途中でルマーニ様が侍女を引き連れ待っていた。
「ルマーニ様?」
「リョウー。もう帰るのー?」
「うん。ルマーニ様、ありがと」
「リョウー。ありがと。美味しかった。ルマーニの名前、ありがと」
「遊べなくて、ごめんね」
「ううん。リョウ、こんどは」
「うん。こんどは」
「ねえ、次はいつ来るの?」
「社交シーズン」
「あれ、きらい」
「僕もにがて」
「リョウは守るから」
「ありがと」
「ねえねえ、お約束」
「お約束」
「じゃあ、またね」
「うん。また」
ルマーニ様と手を振って別れる。ルマーニ様も寂しそうだったなぁ。ストークに促され歩き出す。しばし今回の旅を振り返る。大変だったけどできる事はやれたかな、と思う。

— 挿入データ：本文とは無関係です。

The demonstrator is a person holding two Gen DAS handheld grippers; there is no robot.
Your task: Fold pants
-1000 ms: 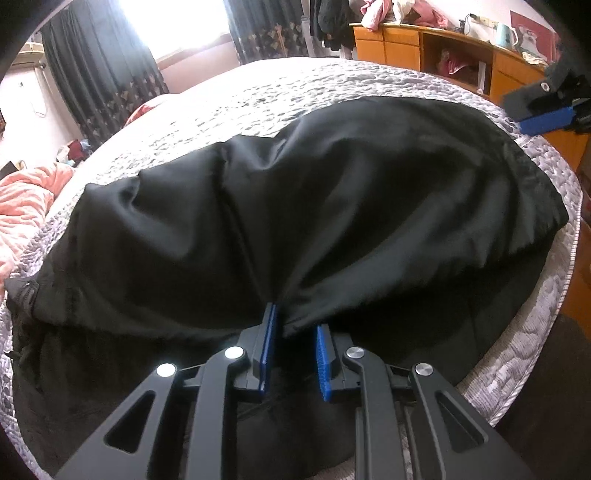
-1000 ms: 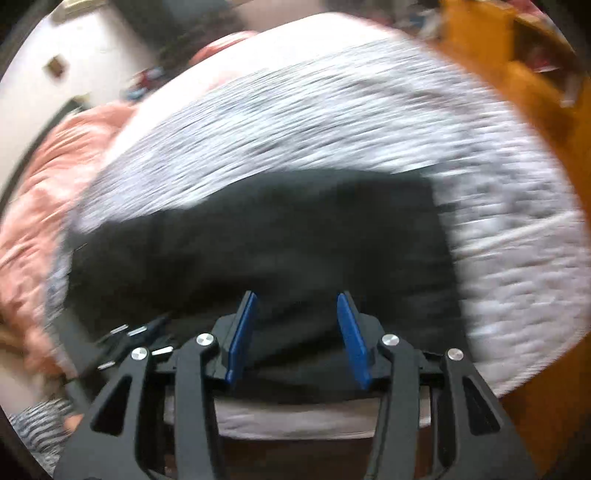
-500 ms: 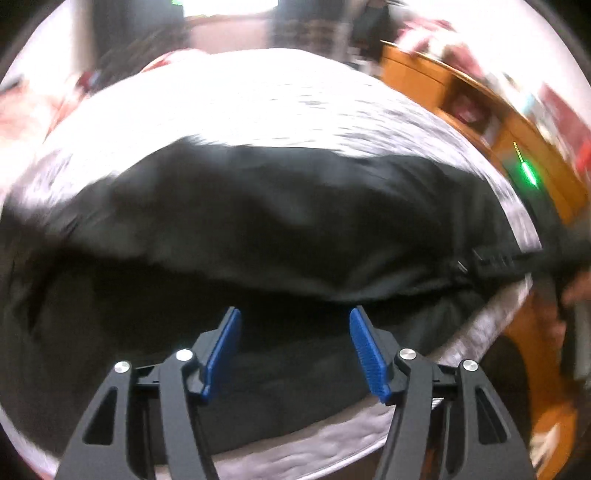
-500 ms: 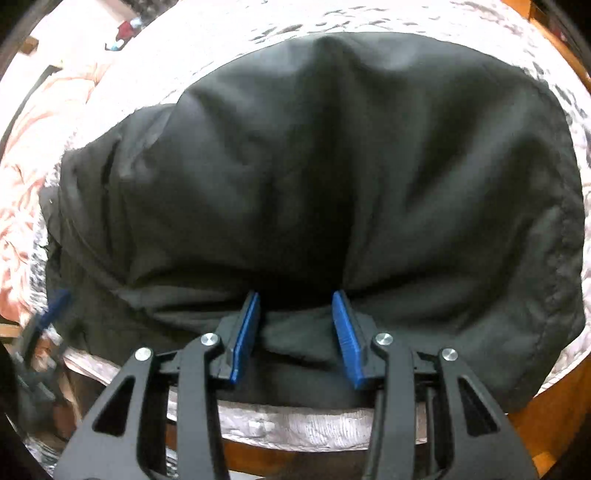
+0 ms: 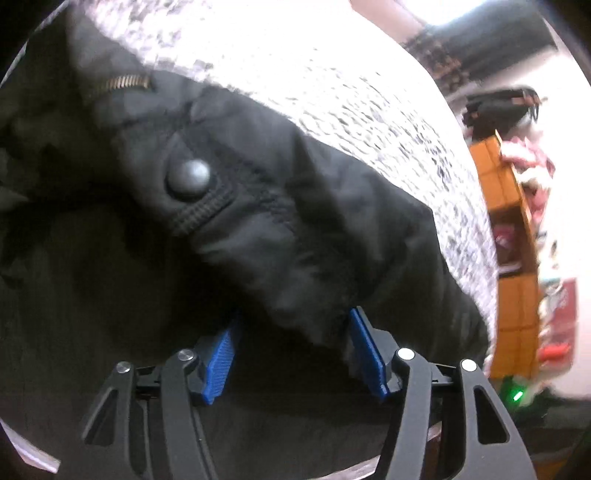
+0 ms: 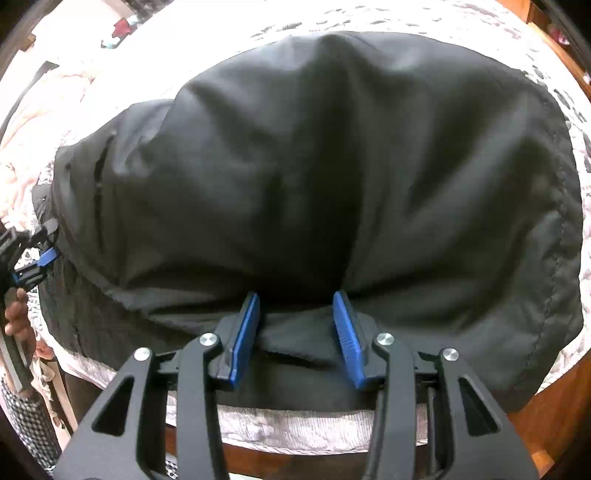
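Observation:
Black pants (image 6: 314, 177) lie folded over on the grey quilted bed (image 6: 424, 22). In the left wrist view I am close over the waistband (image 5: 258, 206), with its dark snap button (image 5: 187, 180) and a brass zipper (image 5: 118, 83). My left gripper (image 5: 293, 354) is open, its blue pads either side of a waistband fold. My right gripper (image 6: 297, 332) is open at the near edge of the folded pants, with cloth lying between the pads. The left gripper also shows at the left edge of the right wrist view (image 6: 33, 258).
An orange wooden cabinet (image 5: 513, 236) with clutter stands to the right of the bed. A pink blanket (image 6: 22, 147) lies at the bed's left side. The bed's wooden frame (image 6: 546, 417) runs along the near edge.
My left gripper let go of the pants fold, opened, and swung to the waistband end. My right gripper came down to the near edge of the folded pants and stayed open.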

出口に出た。通用口だ。そこには沢山の人達が待っていた。工廠部のダイスさんはじめ、侍従さん、侍女さん、料理長をはじめとする料理人のみんな。ここ数日間一緒に戦ったものたちだ。
「よく頑張ったな」
「お疲れ様でした。ありがとうございました」
「ありがとうございました」
「今度もがんばりましょう」
「また面白い事計画して下さいね」
「次も楽しみにしてます」
口々にみなが言う。
「僕だけ、ダメ。みんな頑張るの」
とおどけて言う。
「「「はい」」」
と言ってみんなで笑った。しばらく話をしていたらレウフォ叔父さん率いる近衛が馬車を引き連れてやって来た。
「お疲れさん。まあ、乗ってけや」
「ありがとう。レウフォ叔父さん」
馬車に乗り込もうとすると侍従の一人が出てくる。
「リョウエスト・スサン名誉子爵閣下」
「ん?」
「「「「ありがとうございました」」」」
みんなが一斉にありがとうございましたと言い、綺麗なお辞儀をする。
僕は彼らに笑いかけながら親指を立て馬車に乗り込んだ。